On Tue, Nov 28, 2017 at 1:25 AM, Rustom Mody <rustompmody at gmail.com> wrote:
> You could go one step more sophisticated and use TeX-input method
> (C-x RET C-\)
> After which \'e will collapse as é
> “Yeah ok but how the ^)*^$# am I to remember the mantra \'e?!” you may ask
> True… So as you rightly do,
> - pick it up from google
> - put emacs into tex input mode
> - paste from google into emacs
> - place point on the new char and type C-u C-x =
>   Among other things emacs will helpfully inform you (among other things)
>   to input: type "\'{e}" or "\'e" with TeX input method

Which is closely related to the Compose key input method that I use.

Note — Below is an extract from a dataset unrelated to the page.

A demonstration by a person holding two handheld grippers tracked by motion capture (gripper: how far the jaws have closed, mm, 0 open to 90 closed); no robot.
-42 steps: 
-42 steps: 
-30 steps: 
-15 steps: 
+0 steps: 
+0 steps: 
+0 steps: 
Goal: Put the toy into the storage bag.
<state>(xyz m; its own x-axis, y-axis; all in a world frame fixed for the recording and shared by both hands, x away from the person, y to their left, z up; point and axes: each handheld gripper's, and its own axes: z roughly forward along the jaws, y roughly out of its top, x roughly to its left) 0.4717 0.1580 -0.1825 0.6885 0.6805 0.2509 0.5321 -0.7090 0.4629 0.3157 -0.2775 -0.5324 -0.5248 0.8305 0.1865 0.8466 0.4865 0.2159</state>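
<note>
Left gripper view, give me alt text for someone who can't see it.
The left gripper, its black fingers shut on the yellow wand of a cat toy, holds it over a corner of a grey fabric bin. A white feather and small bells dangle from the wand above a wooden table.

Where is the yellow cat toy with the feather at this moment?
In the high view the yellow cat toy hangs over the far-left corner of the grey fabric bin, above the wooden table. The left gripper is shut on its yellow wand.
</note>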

First, you assign a key on your keyboard to be Compose (at least on
all my systems, there isn't one by default); I use the key between
left Ctrl and left Alt. Then you have certain key sequences available
that involve holding Compose and pressing something, and then pressing
something else. In the same way that you might press Ctrl-X, Q to do
something, you could press Compose-T, M to produce ™. Sounds
complicated, but it's not. It's right enough. All your accented
letters can be created with Compose-accent, letter - eg
Compose-apostrophe, e => é, or Compose-backtick, a => à.

Not sure what systems that's supported on. I use Debian GNU/Linux with
Xfce; I believe the Compose key handling is all done by X11, so it
should be fairly widely available at least on Linux-derived systems.